→ **Assignment**
Could you copy the whole listing below exactly as written?

→ **Records supplied**
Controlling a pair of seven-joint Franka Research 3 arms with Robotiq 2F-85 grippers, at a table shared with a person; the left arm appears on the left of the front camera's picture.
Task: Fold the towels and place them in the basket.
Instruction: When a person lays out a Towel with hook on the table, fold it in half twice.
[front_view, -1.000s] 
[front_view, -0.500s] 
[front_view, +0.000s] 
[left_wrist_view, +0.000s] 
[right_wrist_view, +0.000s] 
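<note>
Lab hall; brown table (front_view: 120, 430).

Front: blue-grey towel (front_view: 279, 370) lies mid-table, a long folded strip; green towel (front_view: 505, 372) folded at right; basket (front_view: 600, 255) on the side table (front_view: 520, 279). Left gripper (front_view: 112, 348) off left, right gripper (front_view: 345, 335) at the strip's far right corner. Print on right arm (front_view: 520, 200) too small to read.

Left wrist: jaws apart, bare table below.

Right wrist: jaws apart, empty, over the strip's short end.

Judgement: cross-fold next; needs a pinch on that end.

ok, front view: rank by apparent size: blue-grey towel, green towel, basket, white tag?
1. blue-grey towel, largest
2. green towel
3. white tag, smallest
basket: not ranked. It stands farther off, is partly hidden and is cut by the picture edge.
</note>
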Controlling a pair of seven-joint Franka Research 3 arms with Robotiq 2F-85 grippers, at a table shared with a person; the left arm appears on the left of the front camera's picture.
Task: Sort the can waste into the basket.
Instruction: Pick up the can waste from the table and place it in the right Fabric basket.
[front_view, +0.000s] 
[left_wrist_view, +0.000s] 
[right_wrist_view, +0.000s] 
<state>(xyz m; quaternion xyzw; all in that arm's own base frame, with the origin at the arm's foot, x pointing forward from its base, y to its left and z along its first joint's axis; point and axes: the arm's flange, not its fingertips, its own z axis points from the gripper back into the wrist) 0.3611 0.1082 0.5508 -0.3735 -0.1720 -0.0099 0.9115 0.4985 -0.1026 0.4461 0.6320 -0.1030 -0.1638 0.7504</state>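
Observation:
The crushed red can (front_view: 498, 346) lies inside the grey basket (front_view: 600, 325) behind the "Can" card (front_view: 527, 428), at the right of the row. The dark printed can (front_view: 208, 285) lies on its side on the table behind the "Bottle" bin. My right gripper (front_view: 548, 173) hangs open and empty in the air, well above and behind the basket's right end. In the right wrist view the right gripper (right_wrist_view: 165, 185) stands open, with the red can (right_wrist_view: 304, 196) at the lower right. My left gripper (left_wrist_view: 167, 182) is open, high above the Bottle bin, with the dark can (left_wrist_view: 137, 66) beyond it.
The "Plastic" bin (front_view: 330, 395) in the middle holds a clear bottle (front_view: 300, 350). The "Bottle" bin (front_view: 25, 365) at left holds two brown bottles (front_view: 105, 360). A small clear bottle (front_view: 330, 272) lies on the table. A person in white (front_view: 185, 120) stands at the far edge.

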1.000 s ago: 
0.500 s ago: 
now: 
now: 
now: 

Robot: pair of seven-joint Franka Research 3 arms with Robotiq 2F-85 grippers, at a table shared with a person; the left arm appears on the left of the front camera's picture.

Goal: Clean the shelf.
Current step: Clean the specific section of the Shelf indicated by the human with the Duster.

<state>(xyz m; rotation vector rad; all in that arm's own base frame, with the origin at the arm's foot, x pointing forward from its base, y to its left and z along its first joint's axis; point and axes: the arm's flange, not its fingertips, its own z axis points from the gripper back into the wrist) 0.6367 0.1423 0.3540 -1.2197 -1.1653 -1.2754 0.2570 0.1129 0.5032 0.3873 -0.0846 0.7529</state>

→ **Output of the exercise**
Controlling a pair of seven-joint Franka Research 3 arms with Robotiq 2F-85 grippers, at a table shared with a person; the left arm appears on the left of the front camera's picture.
Task: Fold the towels and place them in the basket.
Instruction: When a person lays out a Towel with hook on the table, fold it in half twice.
[front_view, -1.000s] 
[front_view, -0.500s] 
[front_view, +0.000s] 
[left_wrist_view, +0.000s] 
[right_wrist_view, +0.000s] 
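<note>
Lab hall; brown table (front_view: 120, 430).

Front: blue-grey towel (front_view: 279, 370) lies mid-table, a long folded strip; green towel (front_view: 505, 372) folded at right; basket (front_view: 600, 255) on the side table (front_view: 520, 279). Left gripper (front_view: 112, 348) off left, right gripper (front_view: 345, 335) at the strip's far right corner. Print on right arm (front_view: 520, 200) too small to read.

Left wrist: jaws apart, bare table below.

Right wrist: jaws apart, empty, over the strip's short end.

Judgement: cross-fold next; needs a pinch on that end.

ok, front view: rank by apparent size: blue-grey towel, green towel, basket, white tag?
1. blue-grey towel, largest
2. green towel
3. white tag, smallest
basket: not ranked. It stands farther off, is partly hidden and is cut by the picture edge.
</note>
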Controlling a pair of seven-joint Franka Research 3 arms with Robotiq 2F-85 grippers, at a table shared with a person; the left arm appears on the left of the front camera's picture.
Task: Sort the can waste into the basket.
Instruction: Pick up the can waste from the table and place it in the right Fabric basket.
[front_view, +0.000s] 
[left_wrist_view, +0.000s] 
[right_wrist_view, +0.000s] 
<state>(xyz m; quaternion xyzw; all in that arm's own base frame, with the origin at the arm's foot, x pointing forward from its base, y to its left and z along its first joint's axis; point and axes: the arm's flange, not its fingertips, its own z axis points from the gripper back into the wrist) 0.3611 0.1082 0.5508 -0.3735 -0.1720 -0.0099 0.9115 0.4985 -0.1026 0.4461 0.6320 -0.1030 -0.1638 0.7504</state>
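Observation:
The crushed red can (front_view: 498, 346) lies inside the grey basket (front_view: 600, 325) behind the "Can" card (front_view: 527, 428), at the right of the row. The dark printed can (front_view: 208, 285) lies on its side on the table behind the "Bottle" bin. My right gripper (front_view: 548, 173) hangs open and empty in the air, well above and behind the basket's right end. In the right wrist view the right gripper (right_wrist_view: 165, 185) stands open, with the red can (right_wrist_view: 304, 196) at the lower right. My left gripper (left_wrist_view: 167, 182) is open, high above the Bottle bin, with the dark can (left_wrist_view: 137, 66) beyond it.
The "Plastic" bin (front_view: 330, 395) in the middle holds a clear bottle (front_view: 300, 350). The "Bottle" bin (front_view: 25, 365) at left holds two brown bottles (front_view: 105, 360). A small clear bottle (front_view: 330, 272) lies on the table. A person in white (front_view: 185, 120) stands at the far edge.
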
1.000 s ago: 
0.500 s ago: 
now: 
now: 
now: 

Robot: pair of seven-joint Franka Research 3 arms with Robotiq 2F-85 grippers, at a table shared with a person; the left arm appears on the left of the front camera's picture.

Goal: Clean the shelf.
Current step: Clean the specific section of the Shelf indicated by the human with the Duster.

<state>(xyz m; rotation vector rad; all in that arm's own base frame, with the origin at the arm's foot, x pointing forward from its base, y to its left and z along its first joint's axis; point and axes: the arm's flange, not its fingertips, its own z axis points from the gripper back into the wrist) 0.6367 0.1423 0.3540 -1.2197 -1.1653 -1.2754 0.2570 0.1129 0.5032 0.3873 -0.0846 0.7529</state>

Nothing more remains for this exercise.